▶ _ASSIGNMENT_
From the first line to the last, restate the data exactly, leaving out the images.

▶ _DATASET CONTENT_
#####
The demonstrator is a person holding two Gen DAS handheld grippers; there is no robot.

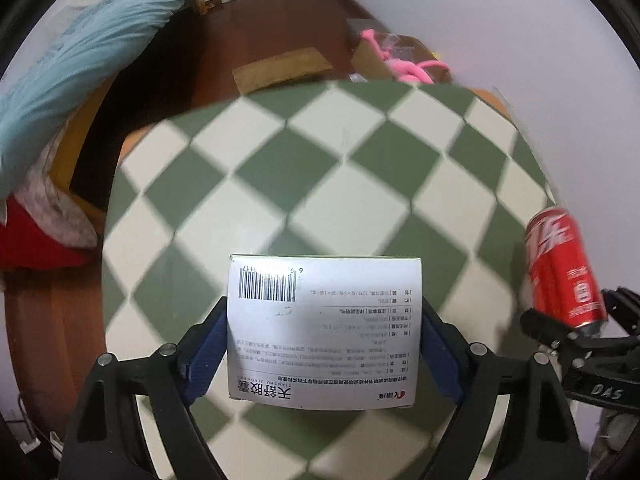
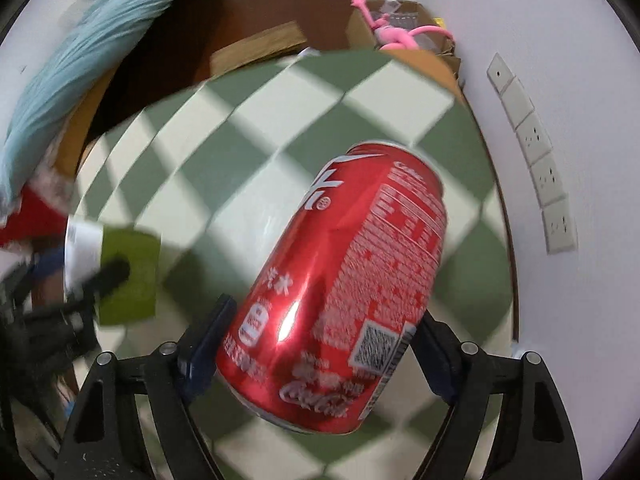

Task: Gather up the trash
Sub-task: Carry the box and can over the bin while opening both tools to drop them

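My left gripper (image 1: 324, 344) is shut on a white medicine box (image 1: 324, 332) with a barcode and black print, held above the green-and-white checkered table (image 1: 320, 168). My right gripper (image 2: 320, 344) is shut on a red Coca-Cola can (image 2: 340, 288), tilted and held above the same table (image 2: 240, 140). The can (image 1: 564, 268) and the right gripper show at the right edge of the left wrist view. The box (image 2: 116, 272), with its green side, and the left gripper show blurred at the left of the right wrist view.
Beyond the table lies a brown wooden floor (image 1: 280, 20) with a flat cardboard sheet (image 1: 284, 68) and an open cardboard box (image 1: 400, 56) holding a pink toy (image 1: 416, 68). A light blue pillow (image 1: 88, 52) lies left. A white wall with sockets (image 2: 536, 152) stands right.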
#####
▶ _SOLUTION FOR THIS TASK_
The demonstrator is a person holding two Gen DAS handheld grippers; there is no robot.


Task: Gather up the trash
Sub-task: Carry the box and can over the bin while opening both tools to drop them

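My left gripper (image 1: 324, 344) is shut on a white medicine box (image 1: 324, 332) with a barcode and black print, held above the green-and-white checkered table (image 1: 320, 168). My right gripper (image 2: 320, 344) is shut on a red Coca-Cola can (image 2: 340, 288), tilted and held above the same table (image 2: 240, 140). The can (image 1: 564, 268) and the right gripper show at the right edge of the left wrist view. The box (image 2: 116, 272), with its green side, and the left gripper show blurred at the left of the right wrist view.
Beyond the table lies a brown wooden floor (image 1: 280, 20) with a flat cardboard sheet (image 1: 284, 68) and an open cardboard box (image 1: 400, 56) holding a pink toy (image 1: 416, 68). A light blue pillow (image 1: 88, 52) lies left. A white wall with sockets (image 2: 536, 152) stands right.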

Now the answer is complete.